Scan the listing below and copy every line holding "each".

★ ★ ★ ★

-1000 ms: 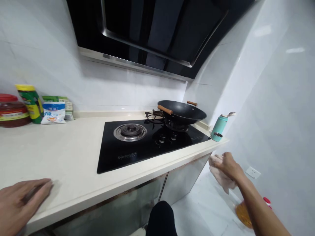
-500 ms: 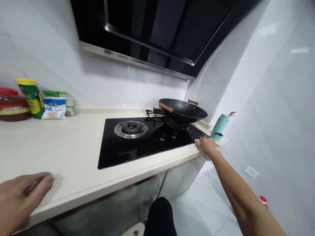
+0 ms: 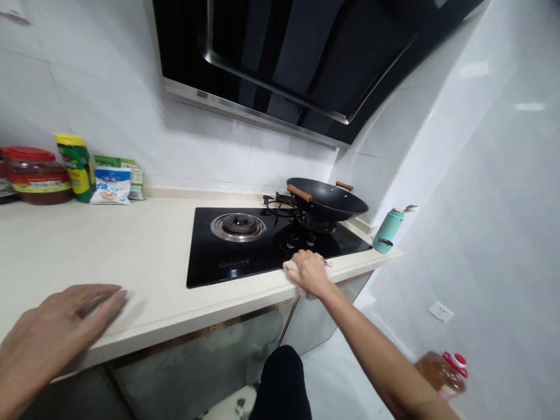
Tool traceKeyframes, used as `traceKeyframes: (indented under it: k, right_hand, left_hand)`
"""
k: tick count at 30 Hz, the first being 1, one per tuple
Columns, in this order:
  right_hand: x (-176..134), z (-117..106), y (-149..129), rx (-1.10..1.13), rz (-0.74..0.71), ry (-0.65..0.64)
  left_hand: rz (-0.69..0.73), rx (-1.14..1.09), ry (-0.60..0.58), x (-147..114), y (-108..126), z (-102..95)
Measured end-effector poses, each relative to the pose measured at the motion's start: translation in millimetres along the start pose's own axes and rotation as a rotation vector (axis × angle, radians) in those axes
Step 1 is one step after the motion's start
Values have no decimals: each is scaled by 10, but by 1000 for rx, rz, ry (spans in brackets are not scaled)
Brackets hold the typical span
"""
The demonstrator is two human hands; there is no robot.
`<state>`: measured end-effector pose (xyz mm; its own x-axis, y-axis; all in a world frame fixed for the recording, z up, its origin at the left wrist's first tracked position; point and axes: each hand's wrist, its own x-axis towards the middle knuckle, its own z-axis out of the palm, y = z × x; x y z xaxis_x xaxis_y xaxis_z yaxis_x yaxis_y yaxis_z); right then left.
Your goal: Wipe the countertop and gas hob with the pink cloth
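My right hand (image 3: pixel 310 272) grips a pale cloth (image 3: pixel 290 266) and presses it on the front edge of the cream countertop (image 3: pixel 144 256), right at the front rim of the black glass hob (image 3: pixel 245 256). My left hand (image 3: pixel 52 332) lies flat, fingers apart, on the counter at the lower left and holds nothing. A black wok (image 3: pixel 327 200) with wooden handles sits on the right burner. The left burner (image 3: pixel 238 226) is bare.
A teal flask (image 3: pixel 387 230) stands at the counter's right end by the wall. A red-lidded jar (image 3: pixel 37 175), a green packet (image 3: pixel 77 168) and a blue-white bag (image 3: pixel 111 185) line the back left. A dark range hood (image 3: pixel 306 52) hangs overhead. An oil bottle (image 3: pixel 441 373) stands on the floor.
My right hand rose from below the counter's right end onto the counter with the cloth, then slid left along the front edge. The left hand stayed flat on the counter.
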<state>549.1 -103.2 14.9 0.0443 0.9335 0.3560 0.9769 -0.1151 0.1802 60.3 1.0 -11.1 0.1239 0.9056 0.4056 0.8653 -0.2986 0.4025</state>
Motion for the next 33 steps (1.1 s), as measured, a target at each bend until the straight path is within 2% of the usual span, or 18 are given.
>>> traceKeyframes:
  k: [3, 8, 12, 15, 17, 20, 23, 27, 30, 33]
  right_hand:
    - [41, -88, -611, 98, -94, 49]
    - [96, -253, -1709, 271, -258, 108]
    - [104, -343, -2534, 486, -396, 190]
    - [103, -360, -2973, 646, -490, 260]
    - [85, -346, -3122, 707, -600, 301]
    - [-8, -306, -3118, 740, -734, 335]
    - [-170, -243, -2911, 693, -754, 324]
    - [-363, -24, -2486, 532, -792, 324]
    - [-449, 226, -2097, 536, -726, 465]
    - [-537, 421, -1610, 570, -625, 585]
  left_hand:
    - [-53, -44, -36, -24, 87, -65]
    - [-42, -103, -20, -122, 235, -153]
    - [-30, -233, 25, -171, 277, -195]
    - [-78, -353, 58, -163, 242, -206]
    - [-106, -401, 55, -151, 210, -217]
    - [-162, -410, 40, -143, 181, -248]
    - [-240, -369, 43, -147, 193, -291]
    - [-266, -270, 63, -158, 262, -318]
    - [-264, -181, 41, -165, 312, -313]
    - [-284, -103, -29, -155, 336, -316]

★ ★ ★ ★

__Output of the exercise__:
Measured end-effector poses, each relative to the pose measured at the motion's start: translation in millimetres along the start pose's own axes and rotation as a rotation vector (axis × angle, radians) in those axes
Values have no decimals: each is scaled by 10, but by 1000 for rx, rz, ry (spans in brackets are not scaled)
`<state>`: measured end-effector pose (xyz mm; its own x-axis, y-axis; all in a world frame fixed for the recording, z up, its origin at the left wrist's first tracked position; point and axes: each hand's wrist, its own x-axis towards the middle knuckle, its own z-axis out of the palm, y = z × x; x y z xaxis_x xaxis_y xaxis_z yaxis_x yaxis_y yaxis_z); right then left.
Motion for the next 33 steps (1.1 s), as measured, a target at each bend until the straight path is within 2% of the usual span, or 18 are given.

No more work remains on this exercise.